» **Work to complete**
Could you please find each line in the records that contains the word "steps" and copy it?

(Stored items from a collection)

>>>>>

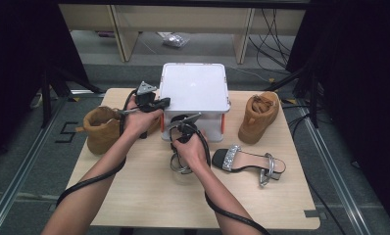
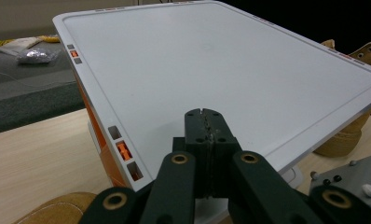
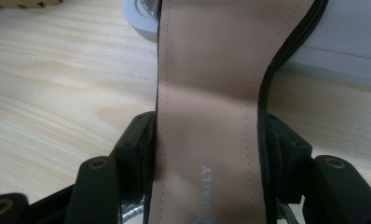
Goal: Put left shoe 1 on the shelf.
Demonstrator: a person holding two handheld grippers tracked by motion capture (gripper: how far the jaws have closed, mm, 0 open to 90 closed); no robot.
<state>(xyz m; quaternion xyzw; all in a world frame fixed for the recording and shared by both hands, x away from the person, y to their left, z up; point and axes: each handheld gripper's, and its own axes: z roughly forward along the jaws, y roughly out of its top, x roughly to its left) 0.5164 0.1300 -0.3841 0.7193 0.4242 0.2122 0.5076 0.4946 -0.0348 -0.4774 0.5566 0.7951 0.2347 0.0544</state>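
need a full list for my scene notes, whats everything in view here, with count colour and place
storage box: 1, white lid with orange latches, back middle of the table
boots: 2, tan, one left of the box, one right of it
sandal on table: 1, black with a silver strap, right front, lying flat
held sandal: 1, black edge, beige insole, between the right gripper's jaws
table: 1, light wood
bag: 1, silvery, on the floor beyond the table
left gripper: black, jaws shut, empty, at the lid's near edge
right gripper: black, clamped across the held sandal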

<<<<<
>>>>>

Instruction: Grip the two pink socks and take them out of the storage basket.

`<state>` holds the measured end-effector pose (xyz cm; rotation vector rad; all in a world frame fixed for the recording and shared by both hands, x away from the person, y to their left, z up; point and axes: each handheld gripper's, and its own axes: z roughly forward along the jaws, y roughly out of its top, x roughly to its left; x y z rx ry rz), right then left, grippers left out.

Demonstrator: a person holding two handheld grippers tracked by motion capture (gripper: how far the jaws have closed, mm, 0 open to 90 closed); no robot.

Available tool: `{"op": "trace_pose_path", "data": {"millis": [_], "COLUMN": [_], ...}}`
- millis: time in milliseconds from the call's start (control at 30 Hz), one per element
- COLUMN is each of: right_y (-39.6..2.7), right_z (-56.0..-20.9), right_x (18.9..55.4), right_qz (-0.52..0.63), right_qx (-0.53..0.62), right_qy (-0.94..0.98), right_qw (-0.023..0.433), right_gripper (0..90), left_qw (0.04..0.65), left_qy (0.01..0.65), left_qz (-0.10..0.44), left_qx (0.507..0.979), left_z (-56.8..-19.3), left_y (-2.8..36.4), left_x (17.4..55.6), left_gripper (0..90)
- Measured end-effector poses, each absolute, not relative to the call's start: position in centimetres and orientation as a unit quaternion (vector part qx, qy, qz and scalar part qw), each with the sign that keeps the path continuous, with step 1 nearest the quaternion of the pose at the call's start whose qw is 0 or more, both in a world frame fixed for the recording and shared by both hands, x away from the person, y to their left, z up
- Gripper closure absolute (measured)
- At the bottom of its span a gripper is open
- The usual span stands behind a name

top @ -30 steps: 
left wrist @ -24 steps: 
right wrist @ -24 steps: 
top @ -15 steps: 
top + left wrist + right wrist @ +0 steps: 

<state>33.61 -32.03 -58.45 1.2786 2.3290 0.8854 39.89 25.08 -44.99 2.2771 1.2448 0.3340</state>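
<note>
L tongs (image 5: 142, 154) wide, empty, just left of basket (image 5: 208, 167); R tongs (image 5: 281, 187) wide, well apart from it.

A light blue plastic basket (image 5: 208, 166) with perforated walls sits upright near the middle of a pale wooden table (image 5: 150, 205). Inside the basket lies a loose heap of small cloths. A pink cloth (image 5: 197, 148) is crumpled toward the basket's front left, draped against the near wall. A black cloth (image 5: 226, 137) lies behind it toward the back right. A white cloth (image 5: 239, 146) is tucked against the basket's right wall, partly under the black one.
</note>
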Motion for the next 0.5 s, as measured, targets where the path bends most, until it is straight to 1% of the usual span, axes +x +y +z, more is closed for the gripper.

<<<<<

» **Completed task**
top @ -30 steps: 
left wrist @ -24 steps: 
right wrist @ -24 steps: 
top @ -15 steps: 
top + left wrist + right wrist @ +0 steps: 

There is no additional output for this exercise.